*What the task asks*. What is needed is a copy of each line in the listing below that contains "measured".

● ● ●

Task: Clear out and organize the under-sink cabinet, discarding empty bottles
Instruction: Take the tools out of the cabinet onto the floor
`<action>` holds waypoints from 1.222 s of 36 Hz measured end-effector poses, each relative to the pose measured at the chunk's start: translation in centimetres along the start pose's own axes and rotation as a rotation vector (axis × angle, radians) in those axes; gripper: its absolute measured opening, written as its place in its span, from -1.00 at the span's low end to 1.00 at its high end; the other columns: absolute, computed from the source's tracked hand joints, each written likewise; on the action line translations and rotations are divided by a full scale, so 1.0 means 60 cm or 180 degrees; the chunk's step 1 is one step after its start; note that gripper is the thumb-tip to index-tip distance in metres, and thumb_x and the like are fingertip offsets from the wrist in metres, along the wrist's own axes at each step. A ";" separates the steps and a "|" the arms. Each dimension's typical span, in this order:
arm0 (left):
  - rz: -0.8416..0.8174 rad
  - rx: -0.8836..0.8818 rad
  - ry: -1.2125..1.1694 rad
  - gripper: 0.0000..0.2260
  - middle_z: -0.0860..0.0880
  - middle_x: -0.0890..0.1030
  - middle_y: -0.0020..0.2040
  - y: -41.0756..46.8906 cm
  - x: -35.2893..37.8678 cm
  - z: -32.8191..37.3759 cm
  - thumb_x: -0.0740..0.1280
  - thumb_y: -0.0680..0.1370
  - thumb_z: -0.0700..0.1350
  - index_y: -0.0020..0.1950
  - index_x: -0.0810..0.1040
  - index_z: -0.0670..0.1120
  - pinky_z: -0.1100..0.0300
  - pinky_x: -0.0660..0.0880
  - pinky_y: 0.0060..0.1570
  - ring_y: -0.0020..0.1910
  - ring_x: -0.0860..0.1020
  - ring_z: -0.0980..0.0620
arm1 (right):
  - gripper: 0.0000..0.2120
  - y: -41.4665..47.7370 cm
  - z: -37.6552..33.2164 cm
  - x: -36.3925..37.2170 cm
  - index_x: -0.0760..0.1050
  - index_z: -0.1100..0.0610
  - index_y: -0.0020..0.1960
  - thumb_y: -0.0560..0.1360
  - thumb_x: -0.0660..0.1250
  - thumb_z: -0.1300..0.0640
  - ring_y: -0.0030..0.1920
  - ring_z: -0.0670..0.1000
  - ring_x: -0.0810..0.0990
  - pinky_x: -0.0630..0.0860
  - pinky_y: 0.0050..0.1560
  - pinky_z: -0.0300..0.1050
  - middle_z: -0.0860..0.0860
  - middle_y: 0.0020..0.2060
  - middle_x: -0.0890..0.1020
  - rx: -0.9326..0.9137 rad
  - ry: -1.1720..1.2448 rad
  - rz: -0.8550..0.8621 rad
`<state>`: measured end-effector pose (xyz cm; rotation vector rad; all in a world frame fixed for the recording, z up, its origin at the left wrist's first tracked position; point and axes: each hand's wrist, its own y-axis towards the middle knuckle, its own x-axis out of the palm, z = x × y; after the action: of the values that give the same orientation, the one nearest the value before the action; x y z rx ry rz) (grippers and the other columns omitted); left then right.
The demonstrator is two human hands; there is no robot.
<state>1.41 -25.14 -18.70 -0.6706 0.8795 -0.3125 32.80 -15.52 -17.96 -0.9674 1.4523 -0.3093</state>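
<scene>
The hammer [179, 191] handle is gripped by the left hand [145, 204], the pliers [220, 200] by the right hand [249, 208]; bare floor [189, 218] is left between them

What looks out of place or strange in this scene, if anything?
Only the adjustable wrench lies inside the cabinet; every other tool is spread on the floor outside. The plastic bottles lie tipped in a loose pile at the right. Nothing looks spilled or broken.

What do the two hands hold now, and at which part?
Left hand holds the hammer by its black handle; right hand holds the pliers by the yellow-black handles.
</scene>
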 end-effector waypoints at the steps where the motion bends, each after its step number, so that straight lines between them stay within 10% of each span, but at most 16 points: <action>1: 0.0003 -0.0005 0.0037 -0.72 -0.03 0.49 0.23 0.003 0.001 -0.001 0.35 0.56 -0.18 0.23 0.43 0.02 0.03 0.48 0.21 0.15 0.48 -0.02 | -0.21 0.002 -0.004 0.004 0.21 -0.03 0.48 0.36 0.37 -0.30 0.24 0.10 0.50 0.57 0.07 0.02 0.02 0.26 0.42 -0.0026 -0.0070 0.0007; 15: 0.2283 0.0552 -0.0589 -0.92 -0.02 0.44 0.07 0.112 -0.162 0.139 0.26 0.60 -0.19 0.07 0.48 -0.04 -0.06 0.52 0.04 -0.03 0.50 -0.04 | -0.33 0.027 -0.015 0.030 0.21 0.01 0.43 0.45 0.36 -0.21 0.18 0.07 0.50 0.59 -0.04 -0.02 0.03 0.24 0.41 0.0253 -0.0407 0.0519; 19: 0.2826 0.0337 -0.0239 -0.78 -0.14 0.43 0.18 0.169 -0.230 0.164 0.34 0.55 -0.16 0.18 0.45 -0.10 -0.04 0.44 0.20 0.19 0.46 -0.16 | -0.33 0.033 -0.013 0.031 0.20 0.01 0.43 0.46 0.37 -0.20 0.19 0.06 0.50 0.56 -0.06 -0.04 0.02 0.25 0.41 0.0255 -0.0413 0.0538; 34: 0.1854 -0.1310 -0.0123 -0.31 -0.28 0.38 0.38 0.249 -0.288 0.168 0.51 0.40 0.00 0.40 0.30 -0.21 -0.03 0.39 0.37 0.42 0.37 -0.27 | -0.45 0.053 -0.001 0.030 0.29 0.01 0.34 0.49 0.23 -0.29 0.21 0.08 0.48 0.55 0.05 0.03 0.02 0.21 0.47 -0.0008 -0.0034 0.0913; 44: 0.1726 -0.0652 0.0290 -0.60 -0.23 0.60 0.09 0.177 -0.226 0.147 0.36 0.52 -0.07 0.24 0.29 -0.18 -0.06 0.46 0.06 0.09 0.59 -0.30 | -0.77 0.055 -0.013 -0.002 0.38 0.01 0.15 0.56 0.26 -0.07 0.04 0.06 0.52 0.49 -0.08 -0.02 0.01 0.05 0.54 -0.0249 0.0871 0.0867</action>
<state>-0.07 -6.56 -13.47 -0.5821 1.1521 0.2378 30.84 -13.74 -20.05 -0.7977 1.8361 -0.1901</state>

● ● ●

*Reply*.
`<action>` holds waypoints from 1.222 s of 36 Hz measured end-effector poses, each relative to the pose measured at the chunk's start: translation in centimetres along the start pose's own axes and rotation as a rotation vector (axis × angle, radians) in those axes; gripper: its absolute measured opening, written as its place in its span, from -1.00 at the span's low end to 1.00 at its high end; the other columns: absolute, computed from the source's tracked hand joints, each written likewise; on the action line translations and rotations are divided by a full scale, so 1.0 means 60 cm or 180 degrees; the chunk's step 1 is one step after its start; note that gripper is the thumb-tip to index-tip distance in metres, and thumb_x and the like are fingertip offsets from the wrist in metres, along the wrist's own axes at each step. A ";" separates the steps and a "|" the arms. Each dimension's typical span, in this order:
`<state>`: measured end-effector pose (xyz cm; rotation vector rad; all in a world frame fixed for the recording, z up, its origin at the left wrist's first tracked position; point and axes: each hand's wrist, its own y-axis towards the middle knuckle, its own x-axis out of the palm, z = x × y; after the action: of the values that give the same orientation, the one nearest the value before the action; x y z rx ry rz) (grippers and the other columns omitted); left then right.

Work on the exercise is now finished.